Keep to one stretch of the data below, the lines from the one with "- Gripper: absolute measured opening" up to and including the one with "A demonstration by", and return that stretch exactly.

[DATA SECTION]:
● ● ● ●

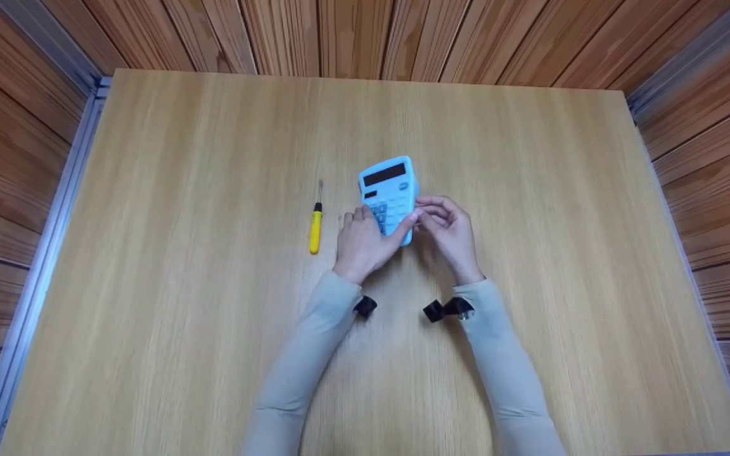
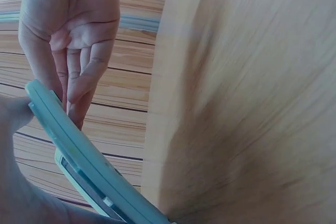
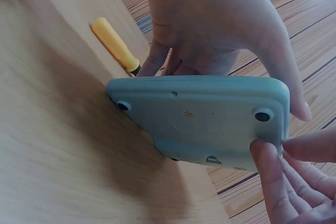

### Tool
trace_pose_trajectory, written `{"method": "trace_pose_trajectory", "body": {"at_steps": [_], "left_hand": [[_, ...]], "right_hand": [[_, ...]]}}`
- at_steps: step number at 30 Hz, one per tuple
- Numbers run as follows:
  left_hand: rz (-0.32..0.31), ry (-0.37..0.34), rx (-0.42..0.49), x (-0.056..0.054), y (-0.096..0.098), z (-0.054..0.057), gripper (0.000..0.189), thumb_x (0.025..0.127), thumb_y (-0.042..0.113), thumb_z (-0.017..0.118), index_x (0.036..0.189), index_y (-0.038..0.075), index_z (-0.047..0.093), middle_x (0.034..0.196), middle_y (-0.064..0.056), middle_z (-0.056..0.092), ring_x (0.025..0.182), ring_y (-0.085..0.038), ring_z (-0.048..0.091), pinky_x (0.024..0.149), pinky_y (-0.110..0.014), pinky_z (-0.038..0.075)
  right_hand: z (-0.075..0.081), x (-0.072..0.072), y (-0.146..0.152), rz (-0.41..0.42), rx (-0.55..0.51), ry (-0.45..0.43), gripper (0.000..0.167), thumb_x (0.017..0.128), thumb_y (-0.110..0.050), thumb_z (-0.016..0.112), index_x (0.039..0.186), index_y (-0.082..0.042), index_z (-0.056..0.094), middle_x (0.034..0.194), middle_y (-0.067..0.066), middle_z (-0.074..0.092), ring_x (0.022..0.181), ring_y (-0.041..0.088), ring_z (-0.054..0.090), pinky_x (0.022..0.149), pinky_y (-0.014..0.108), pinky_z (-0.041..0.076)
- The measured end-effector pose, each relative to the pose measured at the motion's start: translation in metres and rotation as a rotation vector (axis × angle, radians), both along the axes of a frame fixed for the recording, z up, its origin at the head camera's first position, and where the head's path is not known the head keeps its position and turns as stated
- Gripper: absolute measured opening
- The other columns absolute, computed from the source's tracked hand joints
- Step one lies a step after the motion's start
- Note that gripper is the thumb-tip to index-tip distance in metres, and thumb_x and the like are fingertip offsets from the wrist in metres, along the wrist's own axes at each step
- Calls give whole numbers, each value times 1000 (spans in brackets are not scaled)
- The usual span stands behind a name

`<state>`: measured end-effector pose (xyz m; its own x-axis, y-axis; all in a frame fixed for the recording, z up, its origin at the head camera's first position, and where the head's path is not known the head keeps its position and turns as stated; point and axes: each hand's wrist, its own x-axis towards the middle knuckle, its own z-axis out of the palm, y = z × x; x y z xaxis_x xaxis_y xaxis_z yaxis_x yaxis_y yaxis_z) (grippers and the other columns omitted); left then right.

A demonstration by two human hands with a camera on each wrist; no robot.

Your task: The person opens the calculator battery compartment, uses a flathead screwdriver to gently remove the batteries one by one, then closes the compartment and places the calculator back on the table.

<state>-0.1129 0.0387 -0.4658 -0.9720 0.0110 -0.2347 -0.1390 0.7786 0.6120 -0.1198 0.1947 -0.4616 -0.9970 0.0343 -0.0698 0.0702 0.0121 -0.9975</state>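
A light blue calculator is held tilted over the wooden table, its display and keys facing up in the head view. My left hand grips its lower part, with the thumb along the right side and the fingers over the left. At the lower right edge, my right hand pinches the case between thumb and fingertips. The right wrist view shows the calculator's underside, with dark round feet and a small hole. To the left lies a screwdriver with a yellow handle, black collar and thin metal shaft.
The wooden table spans most of the head view, with a metal frame rail along its left side. Wood-plank walls stand behind and at both sides. A small black camera is strapped to each sleeve.
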Motion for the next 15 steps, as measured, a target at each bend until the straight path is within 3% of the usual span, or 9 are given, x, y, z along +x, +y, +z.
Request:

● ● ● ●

[REPLY TO THE EXERCISE]:
- Gripper: absolute measured opening
- The other columns absolute, computed from the source's tracked hand joints
- Step one lies a step after the motion's start
- Note that gripper is the thumb-tip to index-tip distance in metres, and thumb_x and the like are fingertip offsets from the wrist in metres, along the wrist's own axes at each step
- Calls give whole numbers, each value times 1000 (spans in brackets are not scaled)
- The usual span stands behind a name

`<state>`: measured end-effector pose (xyz m; its own x-axis, y-axis; all in a frame fixed for the recording, z up, its origin at the head camera's first position, and where the head's path is not known the head keeps its position and turns as stated; point and axes: each hand's wrist, its own x-axis towards the middle knuckle, its own z-axis out of the palm, y = z × x; x y z xaxis_x xaxis_y xaxis_z yaxis_x yaxis_y yaxis_z) (grippers and the other columns omitted); left then right.

A demonstration by two human hands with a camera on each wrist; no robot.

With the answer given, the exercise is complete.